-- What you should do --
Your task is to repeat exactly the lines below between the line holding "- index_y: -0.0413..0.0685" and the line holding "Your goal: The", inclusive, and only those.

-- Information shown --
━━━━━━━━━━━━━━━━━━━━━━━━━━━━━━

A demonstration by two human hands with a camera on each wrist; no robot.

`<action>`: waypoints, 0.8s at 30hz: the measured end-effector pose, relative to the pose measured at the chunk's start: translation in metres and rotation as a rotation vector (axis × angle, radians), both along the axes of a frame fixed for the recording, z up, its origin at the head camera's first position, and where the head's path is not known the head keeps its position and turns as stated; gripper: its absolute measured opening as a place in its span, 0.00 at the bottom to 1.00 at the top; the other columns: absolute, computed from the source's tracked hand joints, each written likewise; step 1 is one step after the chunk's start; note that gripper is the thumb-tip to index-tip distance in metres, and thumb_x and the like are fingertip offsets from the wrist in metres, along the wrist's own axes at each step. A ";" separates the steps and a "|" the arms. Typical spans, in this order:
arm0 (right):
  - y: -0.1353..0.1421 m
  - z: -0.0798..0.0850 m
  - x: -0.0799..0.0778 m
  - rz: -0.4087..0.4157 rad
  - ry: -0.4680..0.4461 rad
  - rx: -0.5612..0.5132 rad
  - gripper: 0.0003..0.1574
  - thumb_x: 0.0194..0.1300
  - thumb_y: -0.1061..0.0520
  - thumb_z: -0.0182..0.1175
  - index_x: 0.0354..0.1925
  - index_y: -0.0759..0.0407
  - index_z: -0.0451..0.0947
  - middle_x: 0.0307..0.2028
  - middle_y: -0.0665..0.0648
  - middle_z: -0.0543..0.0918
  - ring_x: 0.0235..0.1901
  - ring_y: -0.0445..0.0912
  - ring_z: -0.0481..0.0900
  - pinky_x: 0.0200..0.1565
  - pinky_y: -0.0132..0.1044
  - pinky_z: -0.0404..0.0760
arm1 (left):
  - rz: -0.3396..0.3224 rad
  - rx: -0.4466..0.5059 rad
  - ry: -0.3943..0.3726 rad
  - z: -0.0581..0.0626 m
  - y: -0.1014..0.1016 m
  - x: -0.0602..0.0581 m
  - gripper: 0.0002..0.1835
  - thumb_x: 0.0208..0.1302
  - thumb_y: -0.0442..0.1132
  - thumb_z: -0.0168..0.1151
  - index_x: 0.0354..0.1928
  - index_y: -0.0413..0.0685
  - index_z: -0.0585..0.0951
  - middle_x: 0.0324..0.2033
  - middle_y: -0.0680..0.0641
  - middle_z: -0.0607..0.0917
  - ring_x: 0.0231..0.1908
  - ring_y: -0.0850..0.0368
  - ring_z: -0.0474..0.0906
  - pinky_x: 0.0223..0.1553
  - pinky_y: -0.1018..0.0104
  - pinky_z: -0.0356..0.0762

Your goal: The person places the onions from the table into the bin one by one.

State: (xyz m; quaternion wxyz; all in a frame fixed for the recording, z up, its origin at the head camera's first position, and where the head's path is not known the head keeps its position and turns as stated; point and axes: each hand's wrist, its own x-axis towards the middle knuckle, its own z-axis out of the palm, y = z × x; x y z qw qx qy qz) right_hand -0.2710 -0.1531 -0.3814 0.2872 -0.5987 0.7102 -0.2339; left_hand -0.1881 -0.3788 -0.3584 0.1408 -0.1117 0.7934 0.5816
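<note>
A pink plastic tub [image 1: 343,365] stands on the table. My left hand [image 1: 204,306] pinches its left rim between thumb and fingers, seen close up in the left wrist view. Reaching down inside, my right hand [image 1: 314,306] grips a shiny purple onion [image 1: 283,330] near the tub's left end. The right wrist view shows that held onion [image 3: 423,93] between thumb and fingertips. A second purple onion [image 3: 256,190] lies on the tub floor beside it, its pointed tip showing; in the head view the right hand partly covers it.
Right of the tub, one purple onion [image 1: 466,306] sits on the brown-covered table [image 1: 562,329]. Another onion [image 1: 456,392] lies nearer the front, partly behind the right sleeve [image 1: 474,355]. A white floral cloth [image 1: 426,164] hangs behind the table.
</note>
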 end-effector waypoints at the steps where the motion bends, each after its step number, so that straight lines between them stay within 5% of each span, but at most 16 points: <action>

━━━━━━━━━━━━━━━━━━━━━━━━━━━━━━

-- Solution to the exercise --
  - index_y: -0.0413..0.0685
  - index_z: -0.0585..0.0951
  - middle_x: 0.0324..0.2033
  - middle_y: -0.0680..0.0641
  - middle_z: -0.0607..0.0917
  - ring_x: 0.0231..0.1908
  - ring_y: -0.0850..0.0368
  - ring_z: -0.0474..0.0906
  - pinky_x: 0.0223..0.1553
  - pinky_y: -0.1018..0.0104
  - pinky_z: -0.0356..0.0762

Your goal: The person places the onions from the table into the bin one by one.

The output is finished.